### Exercise aim
Starting at the first line of the data below, write out each line exactly until you reach the line containing "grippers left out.", and include that line too.

[Source records — start]

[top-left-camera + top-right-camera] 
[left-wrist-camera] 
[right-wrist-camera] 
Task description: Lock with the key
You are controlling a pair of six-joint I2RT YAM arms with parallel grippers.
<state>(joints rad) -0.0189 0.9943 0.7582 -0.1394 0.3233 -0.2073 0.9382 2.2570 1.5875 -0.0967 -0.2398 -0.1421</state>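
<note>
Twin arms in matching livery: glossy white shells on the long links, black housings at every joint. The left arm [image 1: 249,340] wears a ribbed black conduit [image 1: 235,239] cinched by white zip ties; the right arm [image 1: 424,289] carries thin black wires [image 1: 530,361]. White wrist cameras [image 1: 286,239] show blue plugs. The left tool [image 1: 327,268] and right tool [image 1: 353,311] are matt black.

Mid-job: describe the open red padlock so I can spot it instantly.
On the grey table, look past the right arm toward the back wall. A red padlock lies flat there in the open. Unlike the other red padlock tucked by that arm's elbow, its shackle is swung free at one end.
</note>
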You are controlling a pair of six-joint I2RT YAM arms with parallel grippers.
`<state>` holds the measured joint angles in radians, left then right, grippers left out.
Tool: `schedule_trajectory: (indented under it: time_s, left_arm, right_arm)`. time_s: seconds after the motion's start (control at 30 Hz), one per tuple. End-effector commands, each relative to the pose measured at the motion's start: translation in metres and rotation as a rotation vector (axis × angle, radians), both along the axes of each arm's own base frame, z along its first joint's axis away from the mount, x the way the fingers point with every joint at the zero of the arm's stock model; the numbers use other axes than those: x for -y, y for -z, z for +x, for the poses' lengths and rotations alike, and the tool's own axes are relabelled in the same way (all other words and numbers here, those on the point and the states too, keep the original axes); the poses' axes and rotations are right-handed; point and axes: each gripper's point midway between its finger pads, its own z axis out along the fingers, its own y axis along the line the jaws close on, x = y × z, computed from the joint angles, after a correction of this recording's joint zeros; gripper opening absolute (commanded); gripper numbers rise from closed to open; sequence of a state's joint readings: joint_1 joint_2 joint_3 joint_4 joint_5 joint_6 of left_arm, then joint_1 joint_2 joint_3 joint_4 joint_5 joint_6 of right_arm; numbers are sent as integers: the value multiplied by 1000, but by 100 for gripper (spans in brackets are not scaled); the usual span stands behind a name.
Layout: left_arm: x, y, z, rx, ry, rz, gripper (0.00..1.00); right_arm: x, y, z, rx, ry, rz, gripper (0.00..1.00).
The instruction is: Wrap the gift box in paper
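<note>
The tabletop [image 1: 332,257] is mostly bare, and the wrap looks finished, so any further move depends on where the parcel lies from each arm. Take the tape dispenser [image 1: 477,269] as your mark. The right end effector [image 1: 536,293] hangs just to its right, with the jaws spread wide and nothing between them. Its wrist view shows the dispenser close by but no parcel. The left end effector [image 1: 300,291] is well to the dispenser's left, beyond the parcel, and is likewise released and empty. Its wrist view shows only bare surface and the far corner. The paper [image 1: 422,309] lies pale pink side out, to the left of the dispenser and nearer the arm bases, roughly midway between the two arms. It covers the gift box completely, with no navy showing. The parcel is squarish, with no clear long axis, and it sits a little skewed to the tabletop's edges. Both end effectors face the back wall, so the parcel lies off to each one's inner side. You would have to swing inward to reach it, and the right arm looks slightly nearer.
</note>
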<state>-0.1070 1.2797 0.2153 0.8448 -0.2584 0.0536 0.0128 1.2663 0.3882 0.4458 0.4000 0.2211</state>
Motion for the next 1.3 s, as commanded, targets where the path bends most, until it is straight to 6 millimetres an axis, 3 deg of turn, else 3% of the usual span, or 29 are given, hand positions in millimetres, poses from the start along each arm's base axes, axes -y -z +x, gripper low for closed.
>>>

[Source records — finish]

### Task solution
[top-left-camera + top-right-camera] 
[left-wrist-camera] 
[right-wrist-camera] 
Task description: Lock with the key
You are controlling a pair of six-joint I2RT YAM arms with parallel grippers.
<state>(joints rad) -0.0189 0.9943 0.7582 -0.1394 0.3233 -0.2073 0.9382 2.2570 1.5875 -0.0967 -0.2398 -0.1421</state>
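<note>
Twin arms in matching livery: glossy white shells on the long links, black housings at every joint. The left arm [image 1: 249,340] wears a ribbed black conduit [image 1: 235,239] cinched by white zip ties; the right arm [image 1: 424,289] carries thin black wires [image 1: 530,361]. White wrist cameras [image 1: 286,239] show blue plugs. The left tool [image 1: 327,268] and right tool [image 1: 353,311] are matt black.

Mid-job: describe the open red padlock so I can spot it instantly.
On the grey table, look past the right arm toward the back wall. A red padlock lies flat there in the open. Unlike the other red padlock tucked by that arm's elbow, its shackle is swung free at one end.
</note>
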You are controlling a pair of six-joint I2RT YAM arms with parallel grippers.
`<state>` holds the measured joint angles in radians, left then right, grippers left out.

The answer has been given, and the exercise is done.